In installment transactions, you give values like 2, 3, 6, 9, 12 to the InstallmentCount parameter. But be careful: to do installments, you need to make an installment agreement with your bank. When applying for Free POS or afterward, you need to go to the bank branch and say "I want to open installments." The bank tells you which installment numbers you can offer and the commission rates.

Commission rates increase in installment transactions. If single payment is 1%, 3 installments might be 1.5%, 6 installments 2%, 9 installments 2.5%. You can reflect these rates to your customer or absorb them yourself.
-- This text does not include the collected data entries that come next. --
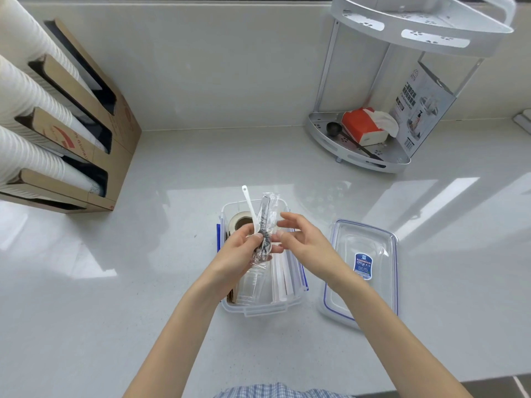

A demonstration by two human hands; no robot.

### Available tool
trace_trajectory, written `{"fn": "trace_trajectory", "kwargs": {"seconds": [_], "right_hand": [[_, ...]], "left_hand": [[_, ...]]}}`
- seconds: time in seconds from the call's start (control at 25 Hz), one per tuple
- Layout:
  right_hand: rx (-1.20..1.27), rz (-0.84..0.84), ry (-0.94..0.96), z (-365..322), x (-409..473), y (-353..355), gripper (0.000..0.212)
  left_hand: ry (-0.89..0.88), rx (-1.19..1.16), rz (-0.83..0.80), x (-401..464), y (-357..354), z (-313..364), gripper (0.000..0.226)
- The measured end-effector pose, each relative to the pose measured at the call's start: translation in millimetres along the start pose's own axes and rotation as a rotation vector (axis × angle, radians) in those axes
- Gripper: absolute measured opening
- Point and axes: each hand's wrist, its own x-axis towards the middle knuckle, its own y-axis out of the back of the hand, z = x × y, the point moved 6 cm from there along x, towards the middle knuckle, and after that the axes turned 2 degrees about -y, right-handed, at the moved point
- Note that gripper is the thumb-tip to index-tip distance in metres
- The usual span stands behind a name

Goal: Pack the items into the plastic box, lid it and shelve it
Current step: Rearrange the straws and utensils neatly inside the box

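A clear plastic box (260,310) with blue clips sits on the white counter in front of me. Inside it lie a roll of tape (240,221), clear cups (253,285) and several white paper-wrapped straws (283,275). My left hand (240,251) is above the box, shut on a white plastic spoon (249,203) and a clear-wrapped cutlery packet (265,222), both pointing up and away. My right hand (301,241) hovers just right of the packet, fingers spread, touching or nearly touching it. The box's clear lid (370,248) lies flat on the counter to the right.
A white two-tier corner shelf (362,163) stands at the back right, holding a red tissue pack (360,124), a black scoop (334,129) and a printed card. Cardboard dispensers (109,145) with stacks of white paper cups line the left.
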Motion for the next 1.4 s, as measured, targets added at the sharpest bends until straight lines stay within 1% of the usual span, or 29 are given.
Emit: {"fn": "trace_trajectory", "kwargs": {"seconds": [0.08,0.2,0.28,0.4,0.48,0.52,0.6,0.68,0.8,0.84,0.88,0.96,1.04,1.08,1.16,1.28,1.32,1.4], "right_hand": [[-0.052,0.102,-0.028,-0.6,2.7,2.2,0.04],[-0.033,0.115,-0.048,-3.3,3.5,1.7,0.032],[-0.14,0.131,-0.046,-4.1,4.5,2.9,0.029],[-0.256,0.15,-0.057,-2.0,5.7,5.1,0.024],[-0.335,0.138,-0.078,-1.3,6.6,5.3,0.027],[-0.396,0.13,-0.082,-2.1,7.1,4.6,0.028],[-0.499,0.119,-0.082,-4.8,7.6,2.2,0.03],[-0.572,0.094,-0.108,-4.0,7.8,-0.9,0.031],[-0.657,0.048,-0.18,2.4,6.6,-4.1,0.031],[-0.69,0.039,-0.205,3.8,6.2,-4.5,0.031],[-0.733,0.034,-0.225,3.3,5.3,-5.0,0.029],[-0.838,0.014,-0.236,-1.6,2.3,-8.1,0.019],[-0.901,-0.028,-0.244,-6.2,-0.6,-14.1,0.008],[-0.91,-0.058,-0.248,-6.5,-2.2,-17.6,0.009],[-0.911,-0.131,-0.275,-4.3,-5.3,-23.6,0.012],[-0.886,-0.177,-0.307,-4.7,-8.7,-26.9,0.032],[-0.89,-0.184,-0.301,-6.9,-9.6,-27.6,0.031],[-0.898,-0.177,-0.267,-10.3,-9.2,-27.9,0.011]], "left_hand": [[0.003,0.09,0.035,2.2,-3.0,-3.0,0.026],[0.011,0.197,0.047,5.0,-8.3,-8.0,0.019],[-0.002,0.27,0.06,6.4,-8.7,-10.0,0.01],[-0.027,0.491,0.125,10.9,-4.0,-10.9,0.026],[-0.049,0.675,0.153,9.9,-5.6,-8.0,0.027],[-0.053,0.746,0.16,8.1,-8.4,-6.9,0.023],[-0.044,0.783,0.177,6.1,-12.7,-7.1,0.014],[-0.028,0.763,0.185,5.4,-15.6,-9.9,0.025],[-0.014,0.753,0.136,8.4,-20.0,-15.9,0.036],[0.015,0.731,0.103,9.6,-21.7,-19.8,0.038],[0.049,0.647,0.061,10.9,-24.3,-24.1,0.039],[0.163,0.292,-0.022,12.8,-28.9,-30.5,0.03],[0.295,-0.037,-0.008,12.3,-28.7,-32.3,0.014],[0.359,-0.126,0.013,11.9,-27.4,-33.4,0.012],[0.454,-0.205,0.009,11.7,-28.6,-36.1,0.026],[0.49,-0.244,-0.014,15.1,-32.4,-41.4,0.046],[0.489,-0.245,-0.016,15.2,-31.8,-42.9,0.055],[0.491,-0.24,-0.008,11.9,-30.2,-40.2,0.068]]}}
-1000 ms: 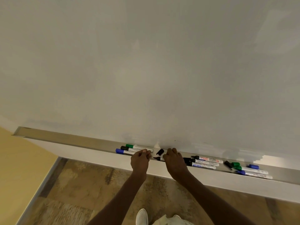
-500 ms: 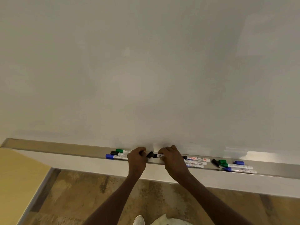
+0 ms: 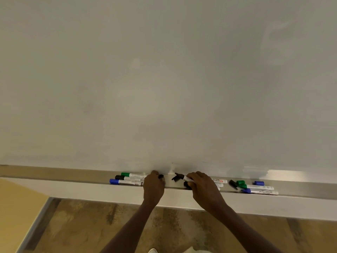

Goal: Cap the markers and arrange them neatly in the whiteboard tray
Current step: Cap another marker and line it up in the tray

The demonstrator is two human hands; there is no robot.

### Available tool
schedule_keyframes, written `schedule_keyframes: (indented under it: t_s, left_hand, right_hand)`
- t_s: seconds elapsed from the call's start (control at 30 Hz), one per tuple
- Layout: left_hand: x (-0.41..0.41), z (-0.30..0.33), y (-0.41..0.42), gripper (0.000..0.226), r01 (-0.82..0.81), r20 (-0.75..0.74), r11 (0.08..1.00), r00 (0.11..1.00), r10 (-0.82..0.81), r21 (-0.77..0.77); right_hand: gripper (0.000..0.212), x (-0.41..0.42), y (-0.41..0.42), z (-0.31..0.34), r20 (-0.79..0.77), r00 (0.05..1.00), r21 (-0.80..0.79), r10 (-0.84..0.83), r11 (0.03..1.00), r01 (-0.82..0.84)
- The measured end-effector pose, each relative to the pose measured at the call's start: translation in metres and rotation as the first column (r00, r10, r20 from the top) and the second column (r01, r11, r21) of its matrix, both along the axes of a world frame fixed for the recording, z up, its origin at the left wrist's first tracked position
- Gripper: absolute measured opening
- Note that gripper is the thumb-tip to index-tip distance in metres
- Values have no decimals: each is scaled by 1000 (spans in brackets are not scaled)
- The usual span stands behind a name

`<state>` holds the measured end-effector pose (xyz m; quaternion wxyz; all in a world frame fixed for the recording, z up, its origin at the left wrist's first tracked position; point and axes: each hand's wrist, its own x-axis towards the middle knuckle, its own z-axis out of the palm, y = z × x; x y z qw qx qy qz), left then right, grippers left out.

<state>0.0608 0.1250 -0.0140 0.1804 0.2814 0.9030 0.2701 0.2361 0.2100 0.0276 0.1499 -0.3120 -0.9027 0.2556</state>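
Over the tray (image 3: 73,177), right hand (image 3: 204,187) pinches an uncapped black marker (image 3: 183,177), left hand (image 3: 154,185) a black cap (image 3: 160,176)

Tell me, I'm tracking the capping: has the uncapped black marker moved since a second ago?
Yes. The right hand holds the black marker, whose tip has risen from the tray's front lip toward the whiteboard's lower edge.

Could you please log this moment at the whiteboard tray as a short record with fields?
left hand: holds a black cap
right hand: holds an uncapped black marker, tip pointing left
between the hands: loose black cap on the tray
left group: capped green, black and blue markers, side by side
right group: green and blue markers, loose caps
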Motion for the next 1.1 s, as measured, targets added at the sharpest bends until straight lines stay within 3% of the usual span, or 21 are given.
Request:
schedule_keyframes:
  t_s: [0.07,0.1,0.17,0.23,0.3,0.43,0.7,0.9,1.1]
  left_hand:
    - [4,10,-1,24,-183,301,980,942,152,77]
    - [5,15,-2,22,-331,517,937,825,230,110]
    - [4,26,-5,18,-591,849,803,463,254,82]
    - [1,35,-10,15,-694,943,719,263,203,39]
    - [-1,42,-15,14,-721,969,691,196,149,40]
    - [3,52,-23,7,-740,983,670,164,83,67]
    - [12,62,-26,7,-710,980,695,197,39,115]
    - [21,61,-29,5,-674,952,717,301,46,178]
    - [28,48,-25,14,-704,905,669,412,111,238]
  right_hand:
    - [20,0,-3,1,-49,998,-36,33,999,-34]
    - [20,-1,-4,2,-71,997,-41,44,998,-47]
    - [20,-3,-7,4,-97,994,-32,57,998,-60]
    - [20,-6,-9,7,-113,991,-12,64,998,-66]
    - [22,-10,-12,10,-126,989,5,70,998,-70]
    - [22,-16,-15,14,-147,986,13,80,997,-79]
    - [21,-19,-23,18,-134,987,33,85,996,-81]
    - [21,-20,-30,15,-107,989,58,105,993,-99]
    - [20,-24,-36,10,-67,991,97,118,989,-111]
If you reflect them, when the customer buys a 100 TL product in 3 installments, they pay a total of 101.5 TL - approximately 33.83 TL per month. If you don't reflect, the customer pays 100 TL but you receive 98.5 TL because 1.5% commission is deducted from you.

On frontend, you can dynamically show installment options. As the amount increases, you can offer more installment options. For example, below 100 TL only single payment, 100-500 TL 3 installments, 500-1000 TL 6 installments, above 1000 TL 9 or 12 installments. This improves customer experience because you're not showing unnecessary installment options for small amounts.
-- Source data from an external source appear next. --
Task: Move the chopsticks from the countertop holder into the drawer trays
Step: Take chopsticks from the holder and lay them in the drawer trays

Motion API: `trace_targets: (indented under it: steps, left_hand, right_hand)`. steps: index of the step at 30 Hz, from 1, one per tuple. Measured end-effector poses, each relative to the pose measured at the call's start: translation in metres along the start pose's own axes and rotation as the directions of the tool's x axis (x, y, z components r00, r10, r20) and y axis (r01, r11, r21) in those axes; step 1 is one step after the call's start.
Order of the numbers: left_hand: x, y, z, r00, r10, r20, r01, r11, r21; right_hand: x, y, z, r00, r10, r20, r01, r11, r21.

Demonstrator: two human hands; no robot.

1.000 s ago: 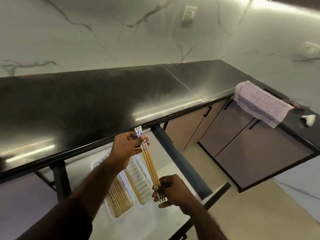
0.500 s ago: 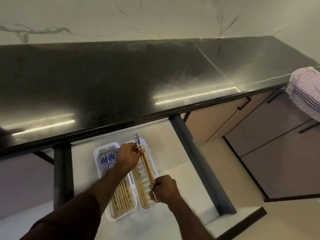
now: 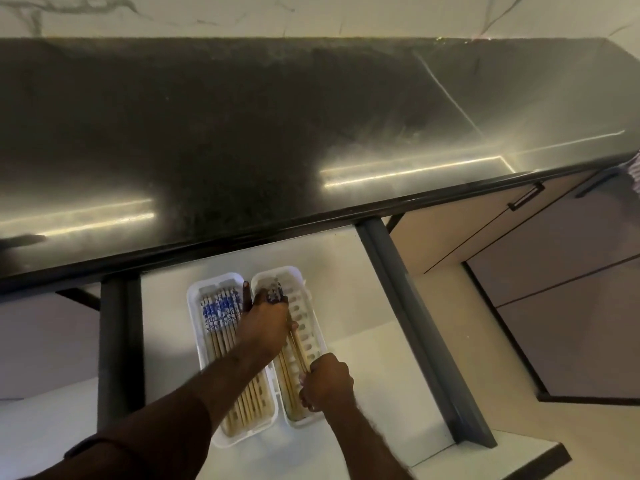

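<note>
Chopsticks tan, blue-white patterned tops; trays white; countertop black.

Two white slotted trays sit side by side, touching, in the open drawer. The left tray holds a full row of bamboo chopsticks lying lengthwise, blue-and-white patterned ends toward the counter. The right tray holds a few chopsticks, and one more pair with patterned ends lies low over it, gripped at both ends.
</note>
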State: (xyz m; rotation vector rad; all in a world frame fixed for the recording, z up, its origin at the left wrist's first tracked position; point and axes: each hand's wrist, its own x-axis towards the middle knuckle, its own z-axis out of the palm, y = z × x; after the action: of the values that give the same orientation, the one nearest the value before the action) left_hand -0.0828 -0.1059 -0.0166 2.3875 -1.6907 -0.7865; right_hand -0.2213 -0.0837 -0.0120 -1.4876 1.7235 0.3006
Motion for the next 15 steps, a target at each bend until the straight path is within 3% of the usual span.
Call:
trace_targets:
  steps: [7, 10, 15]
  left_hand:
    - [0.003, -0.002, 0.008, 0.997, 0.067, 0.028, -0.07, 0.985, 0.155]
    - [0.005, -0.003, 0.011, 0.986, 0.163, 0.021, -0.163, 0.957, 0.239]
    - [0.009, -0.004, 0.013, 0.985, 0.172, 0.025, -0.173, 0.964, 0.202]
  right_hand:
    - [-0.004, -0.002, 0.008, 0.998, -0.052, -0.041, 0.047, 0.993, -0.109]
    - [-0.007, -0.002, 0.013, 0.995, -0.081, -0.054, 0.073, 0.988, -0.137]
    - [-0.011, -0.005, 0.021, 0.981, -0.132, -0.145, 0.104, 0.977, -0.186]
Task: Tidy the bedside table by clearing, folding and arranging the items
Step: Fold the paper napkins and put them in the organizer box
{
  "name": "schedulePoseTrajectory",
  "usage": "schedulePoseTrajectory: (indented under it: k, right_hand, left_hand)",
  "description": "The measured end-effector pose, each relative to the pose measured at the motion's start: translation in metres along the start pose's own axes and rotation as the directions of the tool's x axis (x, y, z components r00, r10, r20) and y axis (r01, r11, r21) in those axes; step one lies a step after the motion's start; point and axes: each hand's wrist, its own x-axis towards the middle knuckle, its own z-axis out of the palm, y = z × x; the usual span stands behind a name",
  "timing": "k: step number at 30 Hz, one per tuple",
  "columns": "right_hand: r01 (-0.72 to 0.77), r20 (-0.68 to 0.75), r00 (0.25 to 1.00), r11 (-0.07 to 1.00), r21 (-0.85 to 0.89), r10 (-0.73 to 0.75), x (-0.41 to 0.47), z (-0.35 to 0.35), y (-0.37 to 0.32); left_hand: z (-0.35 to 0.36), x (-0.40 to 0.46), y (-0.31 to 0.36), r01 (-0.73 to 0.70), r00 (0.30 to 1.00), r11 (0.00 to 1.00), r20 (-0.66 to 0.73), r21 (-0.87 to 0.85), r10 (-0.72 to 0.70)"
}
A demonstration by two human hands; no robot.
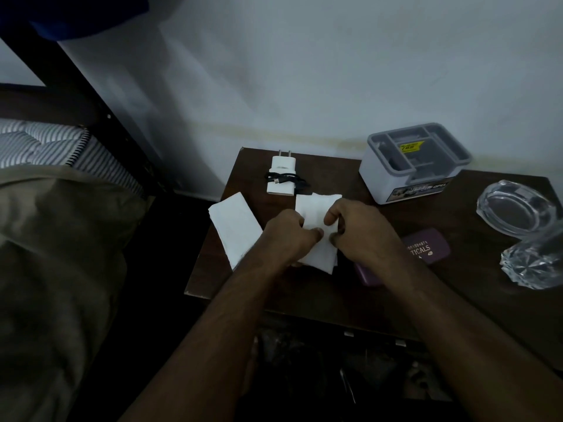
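Observation:
A white tissue [316,208] lies partly folded in the middle of the dark wooden bedside table [304,293]. My left hand [288,236] and my right hand [359,229] both pinch it from either side, thumbs almost meeting over the paper. A second white tissue [236,229], folded flat, lies at the table's left edge and overhangs it slightly. Behind the tissues lies a white charger plug [281,175] with a black cable wrapped around it.
A grey and white organiser box [411,169] stands at the back right. A purple spectacle case [429,245] lies under my right wrist. Two clear glass ashtrays [518,211] sit at the far right. A bed with a striped mattress [45,144] is on the left.

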Motion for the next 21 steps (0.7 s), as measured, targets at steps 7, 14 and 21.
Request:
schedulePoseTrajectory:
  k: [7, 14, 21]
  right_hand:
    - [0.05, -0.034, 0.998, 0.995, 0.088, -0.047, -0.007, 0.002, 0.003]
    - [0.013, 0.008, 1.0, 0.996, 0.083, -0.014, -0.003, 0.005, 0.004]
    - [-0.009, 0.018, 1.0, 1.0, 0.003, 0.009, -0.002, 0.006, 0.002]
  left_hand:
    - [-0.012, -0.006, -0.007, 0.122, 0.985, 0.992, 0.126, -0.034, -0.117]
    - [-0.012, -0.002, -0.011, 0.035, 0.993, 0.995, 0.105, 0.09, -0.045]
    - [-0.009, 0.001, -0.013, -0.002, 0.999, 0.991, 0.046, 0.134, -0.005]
When showing the installment table, calculate and show the monthly payment amount. "9 installments" doesn't mean much to the customer, but "9 months x 111.11 TL" is more meaningful. The customer can plan their budget, knows how much they'll pay monthly. Also show the total amount - sometimes shopping with installments can be more expensive than single payment, the customer should know this.

Connection Accuracy and Continuity

After the connection is established, you need to make sure the system is working properly. Check every day for the first week - are transactions completing successfully, is callback working properly, are orders being updated correctly. If there's a problem, detect and solve it early. When the customer can't make payment, they immediately go to another site, you lose that sale.

Definitely keep logs. Record every payment initiation, every hash calculation, every callback. When there's a problem, it's very difficult to find errors without logs. You need to be able to see which parameter you sent wrong, where the hash didn't match, what the bank returned. You can use Wix's console.log function or create a separate log table.

Regularly update the information in Secrets Manager. Especially changing the security key every 6 months is a good security practice. When you change it, don't forget to update the secret in Wix too. Follow update emails from Kuveyt Türk - sometimes there are changes in the API, new parameters are added, or old versions are shut down.

Regularly compare the bank panel and Wix panel. In the morning, log into the Kuveyt Türk panel and see the payments that came in overnight, then verify in the Wix panel that these orders were processed correctly. Do the amounts match? Do the order numbers align? If there's a discrepancy, investigate immediately. Sometimes callback can fail, sometimes the customer can abandon the payment midway - you need to detect and manage these situations.

Conclusion

When configured correctly, connecting Kuveyt Türk POS to Wix is a secure system that works smoothly. Define your bank information to Velo backend, set up payment flow correctly, configure callback well. When the system runs automatically, it will support both single payment and installment transactions. You'll have a payment infrastructure compliant with participation banking that gains customer trust.